Bandırma’da deniz kıyısına yakın bir bölgede yıllardır depolanan bor
atıklarının, denize akma tehlikesinin olduğu ortaya çıktı.
ETİ
Maden İşletmeleri Genel Müdürlüğü, bor işletme faaliyetleri sonucu
ortaya çıkan katı atıkların depolandığı, Bandırma Ağıldere Atık
Barajı’nın yarattığı riskin tespit edilmesi için ihale açtı. 'Bandırma
Ağıldere Atık Barajı Etüdü' adıyla açılan ve 26 Mart 2014 tarihinde
yapılan ihale sonuçlandı. 'Belli İstekliler Arasında' yöntemiyle yapılan
ihale sonucu 18 Nisan 2014 tarihinde yayımlandı. 3 firmanın teklif
verdiği ihaleyi, merkezi Ankara’da bulunan Ce-Harita Petrol Yapı
Müh.İnş.Gıda Turizm Otomotiv San. ve Tic. Ltd. Şirketi kazandı.

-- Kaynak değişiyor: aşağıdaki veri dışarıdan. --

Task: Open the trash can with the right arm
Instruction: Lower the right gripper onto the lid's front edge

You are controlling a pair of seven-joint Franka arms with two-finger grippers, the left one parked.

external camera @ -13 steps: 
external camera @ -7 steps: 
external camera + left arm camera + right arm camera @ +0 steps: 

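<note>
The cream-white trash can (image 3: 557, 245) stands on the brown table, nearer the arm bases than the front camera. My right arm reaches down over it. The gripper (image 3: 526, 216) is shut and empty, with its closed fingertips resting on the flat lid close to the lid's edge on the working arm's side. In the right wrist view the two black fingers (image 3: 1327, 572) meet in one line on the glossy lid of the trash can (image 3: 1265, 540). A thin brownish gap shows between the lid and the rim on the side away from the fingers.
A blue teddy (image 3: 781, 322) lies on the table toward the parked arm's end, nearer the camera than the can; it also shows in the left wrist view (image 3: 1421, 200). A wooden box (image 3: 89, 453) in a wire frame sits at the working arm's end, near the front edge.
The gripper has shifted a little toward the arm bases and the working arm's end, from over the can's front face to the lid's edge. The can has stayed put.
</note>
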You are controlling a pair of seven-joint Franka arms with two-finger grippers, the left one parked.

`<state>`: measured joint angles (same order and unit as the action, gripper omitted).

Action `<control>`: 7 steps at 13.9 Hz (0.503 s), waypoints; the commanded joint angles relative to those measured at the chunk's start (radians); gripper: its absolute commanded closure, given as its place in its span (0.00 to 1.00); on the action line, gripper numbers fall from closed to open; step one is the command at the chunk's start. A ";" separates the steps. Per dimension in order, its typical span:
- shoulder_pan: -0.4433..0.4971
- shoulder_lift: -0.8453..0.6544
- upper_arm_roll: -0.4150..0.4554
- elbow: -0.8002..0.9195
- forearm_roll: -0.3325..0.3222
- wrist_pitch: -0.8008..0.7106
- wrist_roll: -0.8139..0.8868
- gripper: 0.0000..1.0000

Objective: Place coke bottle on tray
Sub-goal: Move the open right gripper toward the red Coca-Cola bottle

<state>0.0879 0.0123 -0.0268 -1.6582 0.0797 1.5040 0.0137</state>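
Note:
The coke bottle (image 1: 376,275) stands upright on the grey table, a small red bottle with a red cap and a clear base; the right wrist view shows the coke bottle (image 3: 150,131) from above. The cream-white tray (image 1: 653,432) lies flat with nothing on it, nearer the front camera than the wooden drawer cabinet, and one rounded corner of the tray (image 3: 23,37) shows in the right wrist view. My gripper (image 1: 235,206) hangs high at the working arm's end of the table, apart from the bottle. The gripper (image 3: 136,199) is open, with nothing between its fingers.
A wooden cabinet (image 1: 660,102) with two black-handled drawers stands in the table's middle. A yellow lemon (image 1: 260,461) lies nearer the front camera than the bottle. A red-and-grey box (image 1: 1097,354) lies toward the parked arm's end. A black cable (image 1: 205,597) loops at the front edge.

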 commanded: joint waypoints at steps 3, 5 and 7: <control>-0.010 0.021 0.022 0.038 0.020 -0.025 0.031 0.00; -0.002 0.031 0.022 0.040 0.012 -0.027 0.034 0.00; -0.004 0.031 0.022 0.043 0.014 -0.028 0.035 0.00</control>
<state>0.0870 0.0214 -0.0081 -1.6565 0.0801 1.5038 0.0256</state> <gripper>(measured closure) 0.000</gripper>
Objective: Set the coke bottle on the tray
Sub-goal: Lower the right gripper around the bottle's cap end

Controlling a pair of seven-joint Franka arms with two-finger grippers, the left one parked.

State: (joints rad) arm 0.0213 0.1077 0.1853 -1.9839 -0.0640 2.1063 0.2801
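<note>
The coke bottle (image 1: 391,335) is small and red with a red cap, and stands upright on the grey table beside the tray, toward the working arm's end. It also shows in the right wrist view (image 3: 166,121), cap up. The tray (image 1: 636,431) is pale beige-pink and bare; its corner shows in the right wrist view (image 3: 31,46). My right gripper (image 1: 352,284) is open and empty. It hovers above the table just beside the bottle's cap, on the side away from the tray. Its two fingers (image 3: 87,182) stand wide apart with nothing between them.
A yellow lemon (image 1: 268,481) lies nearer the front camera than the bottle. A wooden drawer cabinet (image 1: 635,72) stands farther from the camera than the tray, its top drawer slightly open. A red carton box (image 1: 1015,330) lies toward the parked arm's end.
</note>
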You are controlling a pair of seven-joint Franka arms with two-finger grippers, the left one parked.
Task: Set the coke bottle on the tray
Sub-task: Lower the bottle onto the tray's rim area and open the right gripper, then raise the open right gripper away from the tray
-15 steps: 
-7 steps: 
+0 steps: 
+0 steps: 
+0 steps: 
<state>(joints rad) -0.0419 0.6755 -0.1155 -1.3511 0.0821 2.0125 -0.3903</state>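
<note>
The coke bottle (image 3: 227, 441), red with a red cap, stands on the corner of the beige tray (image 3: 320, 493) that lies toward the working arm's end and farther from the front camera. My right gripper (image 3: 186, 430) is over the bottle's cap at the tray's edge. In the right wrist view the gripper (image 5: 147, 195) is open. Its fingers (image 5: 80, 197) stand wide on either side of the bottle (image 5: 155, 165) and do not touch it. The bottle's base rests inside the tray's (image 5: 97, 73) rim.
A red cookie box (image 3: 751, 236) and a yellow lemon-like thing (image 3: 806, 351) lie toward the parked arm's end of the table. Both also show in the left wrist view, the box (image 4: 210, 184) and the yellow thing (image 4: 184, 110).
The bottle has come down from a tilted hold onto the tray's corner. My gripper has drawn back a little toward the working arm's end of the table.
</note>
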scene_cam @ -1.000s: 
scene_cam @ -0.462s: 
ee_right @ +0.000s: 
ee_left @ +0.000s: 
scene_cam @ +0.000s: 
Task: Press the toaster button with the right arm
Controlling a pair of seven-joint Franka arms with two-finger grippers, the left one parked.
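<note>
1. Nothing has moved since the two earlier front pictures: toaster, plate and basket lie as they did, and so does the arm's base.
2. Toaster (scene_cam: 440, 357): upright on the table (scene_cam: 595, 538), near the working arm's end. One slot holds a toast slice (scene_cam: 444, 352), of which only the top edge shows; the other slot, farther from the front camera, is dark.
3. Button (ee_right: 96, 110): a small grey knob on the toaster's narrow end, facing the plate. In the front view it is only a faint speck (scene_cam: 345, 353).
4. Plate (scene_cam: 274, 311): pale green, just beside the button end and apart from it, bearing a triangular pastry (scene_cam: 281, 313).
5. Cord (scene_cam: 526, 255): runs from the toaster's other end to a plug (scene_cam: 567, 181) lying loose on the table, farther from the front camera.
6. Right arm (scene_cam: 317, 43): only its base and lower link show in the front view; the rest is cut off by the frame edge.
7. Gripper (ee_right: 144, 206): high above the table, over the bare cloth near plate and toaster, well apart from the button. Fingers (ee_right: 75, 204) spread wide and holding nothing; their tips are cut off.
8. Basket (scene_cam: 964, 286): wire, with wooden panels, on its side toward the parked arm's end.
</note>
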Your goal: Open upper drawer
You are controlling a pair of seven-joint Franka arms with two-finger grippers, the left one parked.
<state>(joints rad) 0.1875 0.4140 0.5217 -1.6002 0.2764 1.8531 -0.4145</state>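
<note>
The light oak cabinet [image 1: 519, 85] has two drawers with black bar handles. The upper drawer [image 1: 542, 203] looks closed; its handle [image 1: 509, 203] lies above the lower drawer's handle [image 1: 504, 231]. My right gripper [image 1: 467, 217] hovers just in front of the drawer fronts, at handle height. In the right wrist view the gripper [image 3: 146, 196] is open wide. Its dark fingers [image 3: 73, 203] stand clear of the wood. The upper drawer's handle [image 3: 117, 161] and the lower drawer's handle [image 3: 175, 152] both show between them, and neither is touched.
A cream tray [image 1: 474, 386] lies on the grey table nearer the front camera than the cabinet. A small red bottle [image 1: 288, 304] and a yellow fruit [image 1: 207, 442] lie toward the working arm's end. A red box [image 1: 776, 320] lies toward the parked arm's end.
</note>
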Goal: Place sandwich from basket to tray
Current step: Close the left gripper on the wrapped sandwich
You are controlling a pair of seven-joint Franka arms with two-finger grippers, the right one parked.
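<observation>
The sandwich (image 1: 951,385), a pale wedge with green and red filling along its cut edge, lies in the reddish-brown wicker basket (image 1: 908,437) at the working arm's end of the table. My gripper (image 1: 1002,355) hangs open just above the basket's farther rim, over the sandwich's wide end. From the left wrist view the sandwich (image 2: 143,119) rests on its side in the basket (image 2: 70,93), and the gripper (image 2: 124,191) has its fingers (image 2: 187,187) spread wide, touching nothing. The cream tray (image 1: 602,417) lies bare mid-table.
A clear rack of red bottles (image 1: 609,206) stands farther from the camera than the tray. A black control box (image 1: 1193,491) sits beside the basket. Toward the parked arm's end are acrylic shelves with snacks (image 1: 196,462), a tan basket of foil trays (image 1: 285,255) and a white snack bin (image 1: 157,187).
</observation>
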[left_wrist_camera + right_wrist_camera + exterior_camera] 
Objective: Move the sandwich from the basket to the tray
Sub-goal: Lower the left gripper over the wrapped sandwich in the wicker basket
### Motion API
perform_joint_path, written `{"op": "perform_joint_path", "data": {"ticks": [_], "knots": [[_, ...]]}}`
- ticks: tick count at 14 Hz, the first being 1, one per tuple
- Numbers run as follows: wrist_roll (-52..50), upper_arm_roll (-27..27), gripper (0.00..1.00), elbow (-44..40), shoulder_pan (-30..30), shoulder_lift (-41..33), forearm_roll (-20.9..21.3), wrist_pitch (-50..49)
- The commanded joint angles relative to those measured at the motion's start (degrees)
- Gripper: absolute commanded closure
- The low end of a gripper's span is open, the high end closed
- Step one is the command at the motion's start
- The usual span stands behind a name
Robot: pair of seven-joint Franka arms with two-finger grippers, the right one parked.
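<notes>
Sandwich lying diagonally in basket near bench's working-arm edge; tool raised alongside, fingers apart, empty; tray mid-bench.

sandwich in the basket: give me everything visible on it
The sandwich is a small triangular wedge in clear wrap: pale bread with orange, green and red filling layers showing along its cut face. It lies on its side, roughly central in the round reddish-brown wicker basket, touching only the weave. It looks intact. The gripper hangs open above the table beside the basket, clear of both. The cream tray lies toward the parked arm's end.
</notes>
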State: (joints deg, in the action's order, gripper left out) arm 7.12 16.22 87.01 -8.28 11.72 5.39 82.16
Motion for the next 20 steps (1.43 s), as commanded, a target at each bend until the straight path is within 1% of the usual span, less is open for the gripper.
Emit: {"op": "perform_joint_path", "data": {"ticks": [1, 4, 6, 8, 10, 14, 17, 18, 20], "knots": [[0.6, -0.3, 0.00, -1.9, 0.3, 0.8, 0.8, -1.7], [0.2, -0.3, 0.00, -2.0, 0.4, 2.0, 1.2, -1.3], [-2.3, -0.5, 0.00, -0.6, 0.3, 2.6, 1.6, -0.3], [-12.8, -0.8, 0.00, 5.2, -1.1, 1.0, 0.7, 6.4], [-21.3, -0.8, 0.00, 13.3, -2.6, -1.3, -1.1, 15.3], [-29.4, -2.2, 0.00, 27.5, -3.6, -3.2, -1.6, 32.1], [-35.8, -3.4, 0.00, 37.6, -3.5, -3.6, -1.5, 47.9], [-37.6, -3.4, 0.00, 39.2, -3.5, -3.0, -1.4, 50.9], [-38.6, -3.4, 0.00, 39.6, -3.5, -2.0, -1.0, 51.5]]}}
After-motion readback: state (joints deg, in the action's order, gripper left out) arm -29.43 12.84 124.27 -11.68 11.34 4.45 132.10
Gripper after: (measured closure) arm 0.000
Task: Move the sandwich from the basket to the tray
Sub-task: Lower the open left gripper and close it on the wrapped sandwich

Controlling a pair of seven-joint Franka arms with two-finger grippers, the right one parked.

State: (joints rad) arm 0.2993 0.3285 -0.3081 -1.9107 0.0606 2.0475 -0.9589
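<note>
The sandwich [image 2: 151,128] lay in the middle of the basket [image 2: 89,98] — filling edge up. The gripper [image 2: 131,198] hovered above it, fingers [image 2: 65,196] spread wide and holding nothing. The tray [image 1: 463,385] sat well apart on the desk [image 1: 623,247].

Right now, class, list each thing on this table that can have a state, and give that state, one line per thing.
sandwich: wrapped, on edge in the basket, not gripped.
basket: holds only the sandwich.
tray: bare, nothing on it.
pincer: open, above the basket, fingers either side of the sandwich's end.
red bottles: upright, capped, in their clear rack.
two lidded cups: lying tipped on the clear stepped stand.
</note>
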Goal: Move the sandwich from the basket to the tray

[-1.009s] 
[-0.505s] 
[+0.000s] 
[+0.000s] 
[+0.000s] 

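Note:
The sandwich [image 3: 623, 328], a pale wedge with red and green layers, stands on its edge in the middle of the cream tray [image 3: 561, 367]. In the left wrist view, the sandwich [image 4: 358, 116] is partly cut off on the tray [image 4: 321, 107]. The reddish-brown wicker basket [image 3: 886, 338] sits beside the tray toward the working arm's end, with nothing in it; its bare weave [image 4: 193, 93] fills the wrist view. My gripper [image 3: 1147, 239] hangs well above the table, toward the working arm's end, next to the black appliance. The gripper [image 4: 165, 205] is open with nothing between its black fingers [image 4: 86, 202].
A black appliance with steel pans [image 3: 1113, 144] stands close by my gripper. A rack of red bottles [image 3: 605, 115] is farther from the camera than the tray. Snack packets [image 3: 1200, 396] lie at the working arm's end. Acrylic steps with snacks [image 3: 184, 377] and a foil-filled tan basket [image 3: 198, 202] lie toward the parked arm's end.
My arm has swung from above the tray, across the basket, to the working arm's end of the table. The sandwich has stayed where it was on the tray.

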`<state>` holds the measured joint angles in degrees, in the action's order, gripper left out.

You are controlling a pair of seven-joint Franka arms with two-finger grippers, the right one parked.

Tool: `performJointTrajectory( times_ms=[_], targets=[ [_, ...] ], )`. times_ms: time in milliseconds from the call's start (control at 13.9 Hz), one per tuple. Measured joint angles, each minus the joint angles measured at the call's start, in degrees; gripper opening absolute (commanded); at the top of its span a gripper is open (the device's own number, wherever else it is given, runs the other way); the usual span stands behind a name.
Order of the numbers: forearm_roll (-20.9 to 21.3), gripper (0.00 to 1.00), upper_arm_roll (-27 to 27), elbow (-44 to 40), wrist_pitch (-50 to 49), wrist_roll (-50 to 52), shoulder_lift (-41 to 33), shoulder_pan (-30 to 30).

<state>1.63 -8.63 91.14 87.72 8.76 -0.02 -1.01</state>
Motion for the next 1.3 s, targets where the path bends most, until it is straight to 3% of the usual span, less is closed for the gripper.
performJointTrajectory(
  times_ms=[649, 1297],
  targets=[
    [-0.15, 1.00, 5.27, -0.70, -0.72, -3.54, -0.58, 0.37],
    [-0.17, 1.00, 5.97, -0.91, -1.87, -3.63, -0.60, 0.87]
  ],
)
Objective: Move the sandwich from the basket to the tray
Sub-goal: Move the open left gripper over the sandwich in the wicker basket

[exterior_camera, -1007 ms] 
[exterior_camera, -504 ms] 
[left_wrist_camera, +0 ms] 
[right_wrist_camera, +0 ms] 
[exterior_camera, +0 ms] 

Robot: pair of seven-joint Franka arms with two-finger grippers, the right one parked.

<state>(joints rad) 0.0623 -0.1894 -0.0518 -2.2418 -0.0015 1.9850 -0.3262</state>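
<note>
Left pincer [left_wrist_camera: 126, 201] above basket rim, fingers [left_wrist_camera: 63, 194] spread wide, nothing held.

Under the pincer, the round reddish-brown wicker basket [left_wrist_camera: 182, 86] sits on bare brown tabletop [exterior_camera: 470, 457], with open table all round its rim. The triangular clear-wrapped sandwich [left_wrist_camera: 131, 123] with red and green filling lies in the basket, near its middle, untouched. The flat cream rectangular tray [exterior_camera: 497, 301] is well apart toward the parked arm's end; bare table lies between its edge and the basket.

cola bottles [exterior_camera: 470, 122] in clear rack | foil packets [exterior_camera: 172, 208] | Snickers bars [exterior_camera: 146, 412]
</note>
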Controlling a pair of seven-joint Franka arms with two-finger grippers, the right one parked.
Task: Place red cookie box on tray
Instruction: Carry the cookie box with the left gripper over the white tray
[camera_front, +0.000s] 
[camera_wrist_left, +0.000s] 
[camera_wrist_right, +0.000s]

Ce-Harita, 1 milyon 300 bin TL’ye üstlendiği işle ilgili yapacağı
çalışmaları 7 Aralık 2015’e kadar tamamlayacak.
‘ATIKLAR DENİZE ULAŞACAK’
Bor maden işletmesi sonucu çıkan katı atıklar günümüze kadar, 1995
yılında devreye alınan Bandırma Ağıldere Atık Barajı’nda depolandı.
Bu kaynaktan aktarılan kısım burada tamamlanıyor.